How will the end of mortgage deferrals affect the real estate boom?


CBA rivals have seen similar trends. The National Australia Bank had 1,037 deferred home loans at the end of February after allowing around 110,000 people to withhold repayments last year.

“Considering the large number of clients who have resumed making repayments and receiving additional support, we do not expect the end of postponements to have a significant impact on the housing market,” says Rachel Slade , head of the NAB group for personal banking services.

Westpac has around 2,000 deferred loans – a tiny proportion of its mortgage portfolio, while official figures last week showed ANZ Bank had 0.9 percent of its home loans deferred at the end of the month. from February.

However, the end of mortgage deferrals could still weigh on parts of the real estate market.

CoreLogic’s research director, Tim Lawless, says the risk of deferred lending has “declined significantly, although investor-dominated parts of the market may still feel the impact of the end of deferrals.

Banks have not indicated where most of the remaining deferred loans are located, but Lawless says they are likely concentrated among investors, especially in the apartment developments in downtown Sydney and Melbourne. He thinks banks would start to be less patient with struggling real estate investors.


“Just reading between the lines, it looks like there will likely be less flexibility for investors,” he says. “It’s a net negative for the housing market, but I think the impact will be quite localized.”

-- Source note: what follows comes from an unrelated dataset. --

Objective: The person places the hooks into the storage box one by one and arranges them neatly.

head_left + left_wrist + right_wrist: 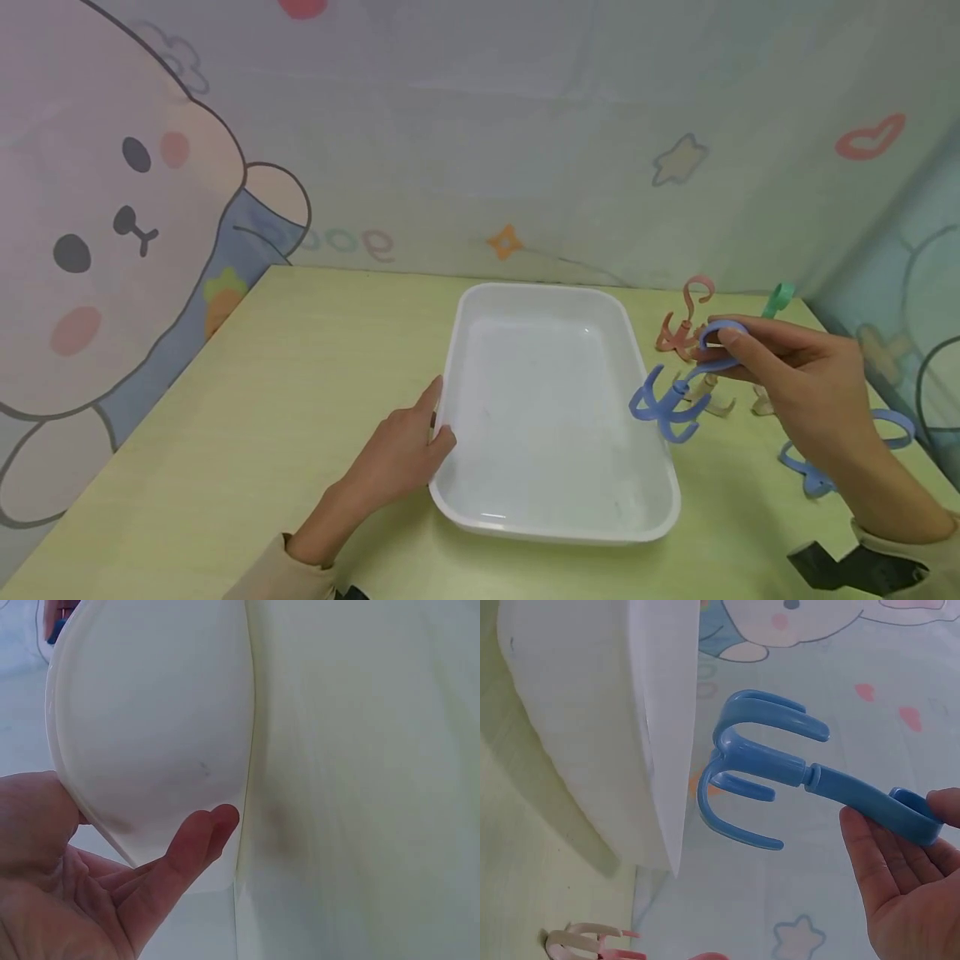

Like banks, Lawless believes the housing market as a whole has enough momentum to offset the impact of ending loan deferrals, but he doesn’t think the pace of price growth can continue. much longer.

It is clearly not viable for Australia to continue to record the fastest growth in house prices since the 1980s, while household incomes do not increase. It will simply be too expensive for buyers to continue to bid.

The end of JobKeeper and other government programs, including the HomeBuilder construction grant program, are also likely to dampen searing housing demand in the coming months.